February nanoTalks: Materials for Healthcare
The February nanoTalks take us on a trip to the newest materials to support our health. Learn how Biomaterials improve the healing process after a heart attack or how personalized, bioresorbable magnesium implants are produced.
25.02.2021
Online (YouTube)
Free
Free
Image Credits: Martina Cihova
YouTube Live Stream: www.bit.ly/nano-feb
Talk 1: Cell Based Biomaterials in Heart Regeneration
Presented by Cyrielle Kaltenrieder, PhD Candidate at the Department of Medicine, University of Fribourg
Do you have a family member who suffered from a heart attack? Or have you lost anyone due to heart failure? If yes, you are - unfortunately - one of many because ischemic heart diseases which lead to heart failure are a leading cause of death in the world. For decades, researchers have tried to improve the heart’s capacity to regenerate the cardiomyocytes lost after a myocardial infarct. A lot of hope has been placed in biomaterials as a means to either replace dead cells in the heart or induce the remaining cells to regenerate or have a beneficial effect on the healing process. Let me take you on a road trip where we explore some of these different biomaterials with a focus on biomaterials based on cells.
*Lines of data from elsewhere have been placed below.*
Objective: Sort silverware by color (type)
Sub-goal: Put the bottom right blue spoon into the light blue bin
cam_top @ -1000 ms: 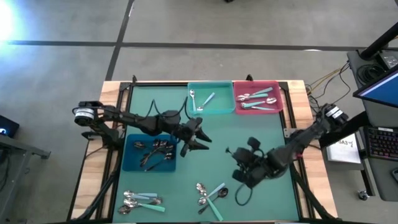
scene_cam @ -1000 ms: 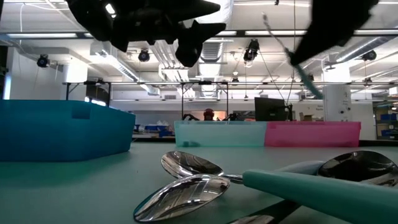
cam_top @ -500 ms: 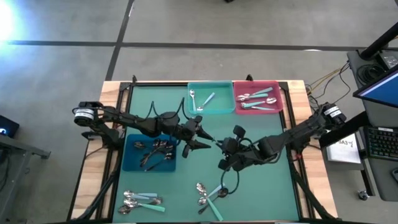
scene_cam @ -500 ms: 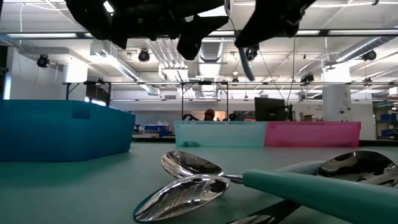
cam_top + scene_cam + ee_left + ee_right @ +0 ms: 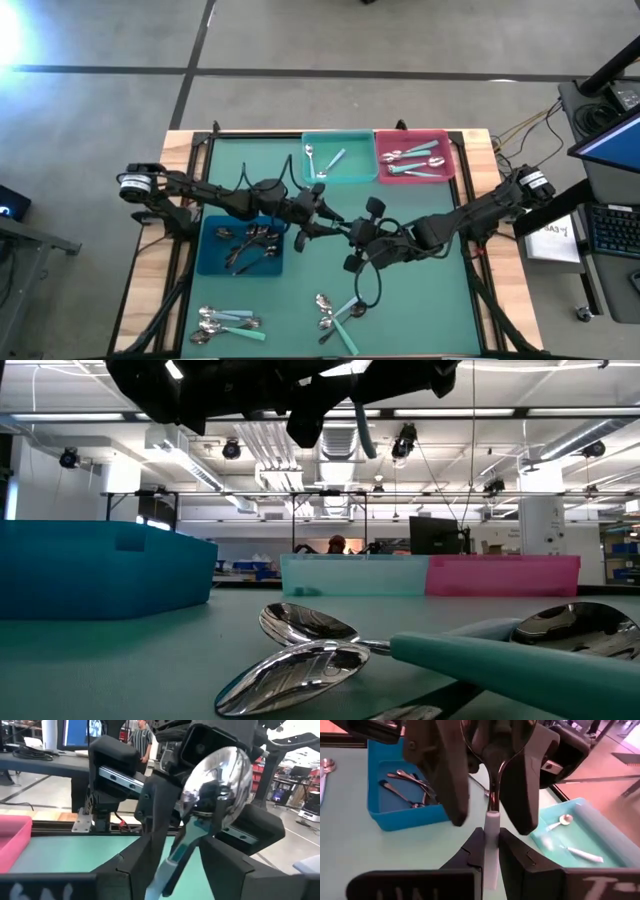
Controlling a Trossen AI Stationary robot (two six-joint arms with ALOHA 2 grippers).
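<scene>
My right gripper is above the middle of the table, shut on a spoon with a mint-teal handle and a shiny bowl. My left gripper faces it from the table's left and is open. Its fingers stand on either side of the spoon's bowl and neck, and I see no touch. Loose spoons lie in two heaps near the table's near edge. My right gripper pinches the spoon's mint-teal handle between its two fingers, just below the metal neck. The fingers lie along the spoon, coming from the table's right. The spoon is lifted clear, its bowl toward my left gripper, and its handle slants down below the grippers.
A blue bin with dark spoons sits just left of my left gripper. A teal bin and a pink bin, each with a few spoons, stand at the far edge. Bare green mat lies between the grippers and the near heaps.
My right gripper has carried the spoon up and toward the table's left and far side, from the right-centre of the mat to right in front of my left gripper. The spoon's bowl now sits between the left fingers.
</scene>
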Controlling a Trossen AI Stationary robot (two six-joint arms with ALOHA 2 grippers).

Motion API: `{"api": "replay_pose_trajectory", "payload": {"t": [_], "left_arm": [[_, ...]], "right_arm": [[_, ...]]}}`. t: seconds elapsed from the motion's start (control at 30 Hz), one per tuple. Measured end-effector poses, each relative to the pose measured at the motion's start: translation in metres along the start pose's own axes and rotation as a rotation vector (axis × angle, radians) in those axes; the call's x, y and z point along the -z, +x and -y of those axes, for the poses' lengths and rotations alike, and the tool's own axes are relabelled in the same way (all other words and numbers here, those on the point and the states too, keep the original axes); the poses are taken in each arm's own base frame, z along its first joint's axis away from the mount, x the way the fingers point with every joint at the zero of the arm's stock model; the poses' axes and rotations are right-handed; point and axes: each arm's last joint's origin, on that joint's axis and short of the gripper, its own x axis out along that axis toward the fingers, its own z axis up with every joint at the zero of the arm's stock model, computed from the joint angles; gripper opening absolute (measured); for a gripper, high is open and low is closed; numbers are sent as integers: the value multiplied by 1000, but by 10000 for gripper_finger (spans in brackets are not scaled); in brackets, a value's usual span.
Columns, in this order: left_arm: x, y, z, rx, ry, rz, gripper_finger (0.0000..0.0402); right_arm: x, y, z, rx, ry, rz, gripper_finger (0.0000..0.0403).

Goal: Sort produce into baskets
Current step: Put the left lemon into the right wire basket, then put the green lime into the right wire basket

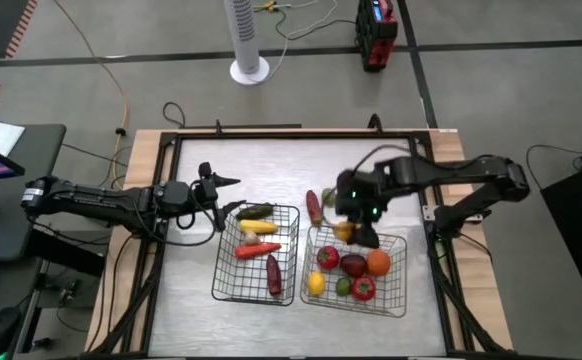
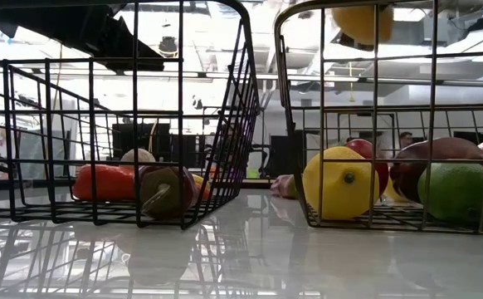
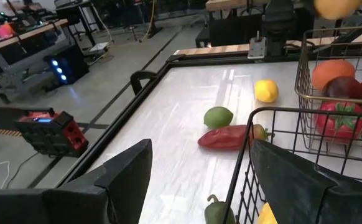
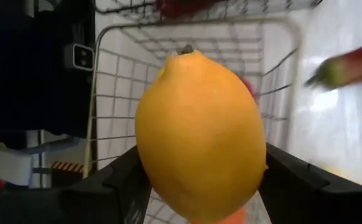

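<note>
My right gripper [image 1: 359, 232] is shut on an orange-yellow lemon [image 4: 199, 130], above the far edge of the right wire basket [image 1: 403, 272]. The lemon also shows high in the low view [image 2: 362, 21]. That basket holds round red, maroon, orange, yellow and green pieces. The left wire basket [image 1: 221, 270] holds long green, yellow, red and maroon pieces. My left gripper [image 3: 212, 186] is open and empty at the left basket's far left corner [image 1: 221, 190]. A lime [image 3: 218, 116], a long maroon piece [image 3: 227, 137] and a yellow fruit [image 3: 266, 91] lie on the table beyond the baskets. My right gripper pinches the lemon between its two fingers [image 4: 122, 180], on the two opposite sides of its belly [image 4: 150, 162]. The lemon's pointed tip [image 4: 186, 51] points away from the gripper. It is lifted clear, over the right basket.
The table's raised dark frame [image 3: 137, 81] runs round the white top. The two baskets stand side by side with a narrow gap [image 2: 266, 208] between them. Beyond the table stand a white fan base [image 1: 249, 68] and a red and black box [image 1: 376, 35].
</note>
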Motion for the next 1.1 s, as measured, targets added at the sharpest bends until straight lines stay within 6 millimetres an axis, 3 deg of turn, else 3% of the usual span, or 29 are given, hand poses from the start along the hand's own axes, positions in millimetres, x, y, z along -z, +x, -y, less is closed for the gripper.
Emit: {"api": "replay_pose_trajectory", "payload": {"t": [0.27,0.5,0.77,0.87,1.1], "left_arm": [[0,0,0,0,-3,0,263],[0,0,0,2,-3,1,263],[1,0,0,6,-3,-11,263],[2,0,0,7,-1,-16,263],[2,0,0,8,-9,-16,263]], "right_arm": [[3,40,-29,63,99,-113,276],[7,49,-32,133,141,-128,298],[2,42,-15,168,153,-108,316],[1,39,-5,259,128,-96,318],[-6,22,40,368,130,-77,317]]}}
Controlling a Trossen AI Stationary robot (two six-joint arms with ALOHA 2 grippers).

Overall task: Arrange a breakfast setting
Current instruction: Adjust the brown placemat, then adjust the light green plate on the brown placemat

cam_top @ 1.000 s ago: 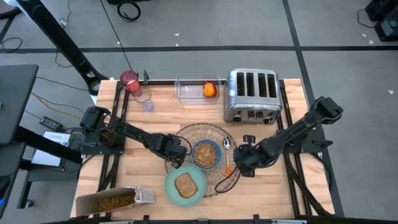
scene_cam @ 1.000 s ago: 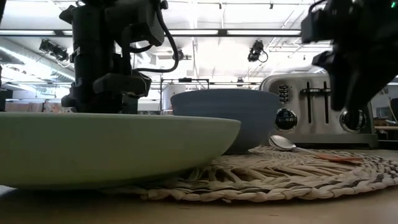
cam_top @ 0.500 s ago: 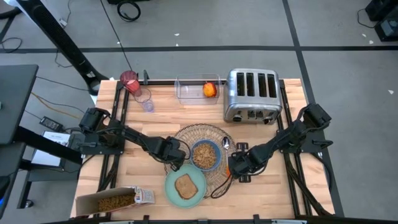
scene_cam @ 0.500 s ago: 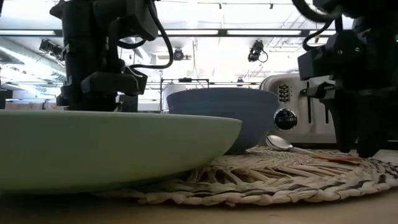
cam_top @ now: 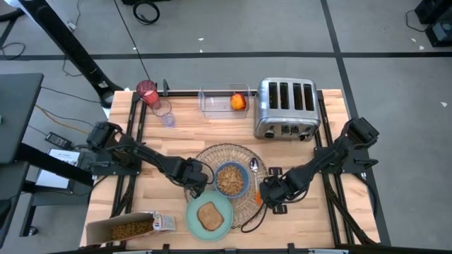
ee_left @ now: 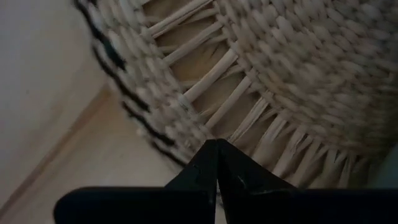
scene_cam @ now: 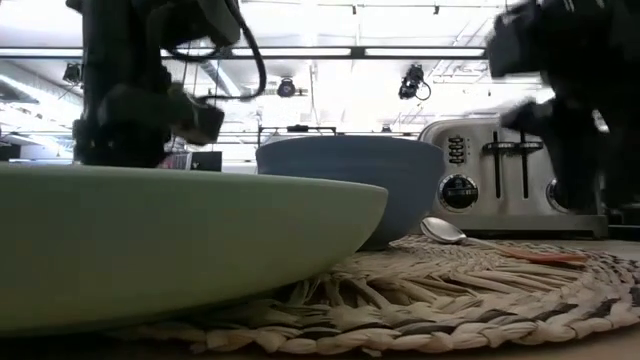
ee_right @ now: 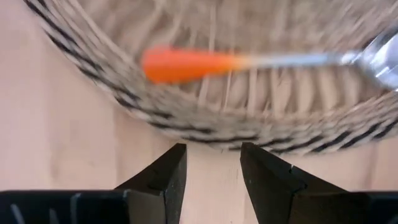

Talk 2: Medical Implants – from forever to Personalized Degradation
Presented by Nicole Kleger, PhD Candidate at the Department of Materials, ETH Zurich
Medical implants are indispensable in today’s clinical practice. Continuous advances in materials science have played an essential role in modern treatment options, through providing a range of suitable implant materials. While the traditional material design focused on durability, modern material design is shifting towards biodegradable materials. Biodegradable materials are designed to support damaged tissue to heal, and to safely disappear once they have fulfilled this role. For orthopedic implants, magnesium is one of the most promising bioresorbable materials. However, due to its highly oxidative nature, it is challenging to process. This hinders its application in additive manufacturing techniques, which would enable personalized implants. In this talk, we will look into the opportunity of using indirect 3D printing via NaCl templates to enable generating personalized, bioresorbable magnesium implants.